Still, even if a family finally makes it to a hearing — and wins — the education department routinely continues to delay services, a practice that is the subject of a separate legal complaint.

“Every step in the process really is broken,” said Rebecca Shore, the litigation director for Advocates for Children.

The class action lawsuit points to several reasons delays have mounted. The city typically requires families to go through a hearing process just to maintain a student’s current special education services while the complaint winds its way through the system. A state report said the practice violates federal law and causes hundreds of additional hearings.

Another big reason: There is a shortage of hearing officers willing to take on cases, partly because the rates they’re paid are relatively low. Although there are 69 hearing officers certified to take cases, many have often refused to take on new cases. For long stretches, only one hearing officer was taking cases and wound up with 1,713 open cases on his docket, Chalkbeat and THE CITY previously reported.

The state education department is responsible for overseeing the program, including hiring hearing officers and setting a maximum pay rate. But the city is responsible for administering the hearing office and typically pays officers for set tasks, such as writing an opinion.

Officers sometimes end up earning less than half the $100-per-hour maximum set by the state for certain tasks, a disincentive for taking on complex cases. The pay rate hasn’t increased in 18 years, officials have said. To recruit more hearing officers, the state is considering dropping the requirement that they have law degrees.

The city’s education department on Friday issued a new compensation policy for independent hearing officers in a bid to address long-standing concerns about the low pay rate. 

The changes, which went into effect Monday, doubled the administrative fee paid to hearing officers from $100 to $200 per case, introduced travel and lodging reimbursements in certain instances, and created a tiered scale that pays out more for decisions in complex cases.

The policy also offers a 10% bonus for any final decisions reached over the next 60 days as a way to incentivize a quick reduction in the backlog of open complaints.

But less than one business day after announcing the new compensation plan, administrators in the education department’s impartial hearing office sent out an email that said, “We are learning that some hearing officers have concerns with the policy.”

The note included a November 2019 memo from the State Education Department that reminds hearing officers that they can only recuse themselves from taking a case in “limited circumstances.”

The email reviewed by Chalkbeat and THE CITY included a link to an online survey and an offer by city and state education officials to meet with hearing officers later in the week.

“In the meantime, we are confident that hearing officers will continue to fulfill their ethical obligations with respect to hearing cases,” the email said. State education officials declined to comment on the lawsuit.

At a state budget hearing Monday, state Sen. Robert Jackson (D-Manhattan) and other lawmakers pressed Mayor Bill de Blasio on why there were more than 10,000 open special education complaints.

“The number of those cases has been steadily reduced,” the mayor answered.

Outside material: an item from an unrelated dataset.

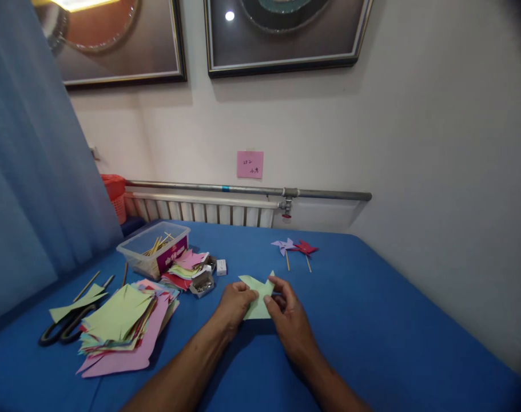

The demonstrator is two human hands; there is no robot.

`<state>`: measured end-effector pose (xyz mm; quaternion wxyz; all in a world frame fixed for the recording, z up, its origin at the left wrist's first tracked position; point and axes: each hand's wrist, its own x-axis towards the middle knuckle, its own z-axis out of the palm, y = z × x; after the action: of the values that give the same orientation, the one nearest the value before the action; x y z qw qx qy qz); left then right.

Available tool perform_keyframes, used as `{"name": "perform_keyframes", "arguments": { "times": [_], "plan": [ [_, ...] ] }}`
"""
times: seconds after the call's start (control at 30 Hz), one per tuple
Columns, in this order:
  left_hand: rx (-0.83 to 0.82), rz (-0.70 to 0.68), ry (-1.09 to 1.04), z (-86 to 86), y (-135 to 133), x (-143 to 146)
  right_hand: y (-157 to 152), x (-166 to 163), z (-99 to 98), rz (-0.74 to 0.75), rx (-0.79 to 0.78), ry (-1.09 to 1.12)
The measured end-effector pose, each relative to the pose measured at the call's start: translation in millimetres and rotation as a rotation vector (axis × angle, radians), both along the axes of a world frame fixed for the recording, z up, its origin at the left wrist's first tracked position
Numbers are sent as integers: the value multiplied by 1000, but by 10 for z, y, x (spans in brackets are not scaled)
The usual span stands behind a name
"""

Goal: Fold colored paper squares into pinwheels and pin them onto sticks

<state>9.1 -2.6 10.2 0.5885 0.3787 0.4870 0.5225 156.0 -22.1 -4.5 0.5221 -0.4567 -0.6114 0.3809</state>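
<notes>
Both of my hands work a light green paper piece (257,294) on the blue table (372,320). My left hand (233,303) pinches its left side with curled fingers. My right hand (288,315) holds the right side, thumb and fingertips pressed on the paper. The paper has folded, pointed corners sticking up near its top.
A stack of coloured paper squares (123,323) lies at the left with black scissors (65,329) beside it. A clear box of wooden sticks (155,249), a small tin of pins (202,283) and more paper sit behind. Two finished pinwheels, purple (285,246) and red (305,249), lie farther back.
</notes>
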Motion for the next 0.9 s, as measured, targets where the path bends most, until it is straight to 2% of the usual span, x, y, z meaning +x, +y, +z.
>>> {"name": "perform_keyframes", "arguments": {
  "times": [0.13, 0.23, 0.43, 0.57, 0.67, 0.9],
  "plan": [
    [33, 80, -49, -14, 34, -50, -79, 12, -2, -18, 195, -173],
    [49, 112, -47, -15, 32, -65, -133, -20, -22, -6, 260, -349],
    [93, 89, -68, -48, 20, -17, -150, -93, -28, -134, 440, -572],
    [95, 66, -107, -59, 8, 2, -143, -88, -4, -186, 532, -618],
    [70, 66, -127, -49, -1, 5, -142, -73, 20, -213, 480, -535],
    [56, 30, -143, -5, -24, 48, -62, -89, 60, -209, 147, -201]
  ]
}}
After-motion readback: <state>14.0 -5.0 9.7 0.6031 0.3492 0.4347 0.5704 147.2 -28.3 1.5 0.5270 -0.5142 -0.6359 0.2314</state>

In response to questions about which reduction the mayor was referring to, city officials said he was highlighting the elimination of a separate backlog of nearly 1,200 completed cases as of November that hadn’t been processed by the city education department. 

The mayor also pointed to a $2 billion funding increase for special education services — from $5.2 billion in 2014 to $7.2 billion in the current fiscal year — as proof of his administration’s commitment to resolving long-standing problems.

“Please make sure you put as many staff there in order to deal with those [outstanding] cases,” responded Jackson. “This is extremely important for the parents of the thousands and thousands of students with IEPs.”

In a statement, city education department spokeswoman Danielle Filson said: “We are working closely with the state to make this process better for families including updating and expediting the pay policy for impartial hearing officers, adding staff to process cases faster, completing more settlements, and eliminating case processing backlogs.”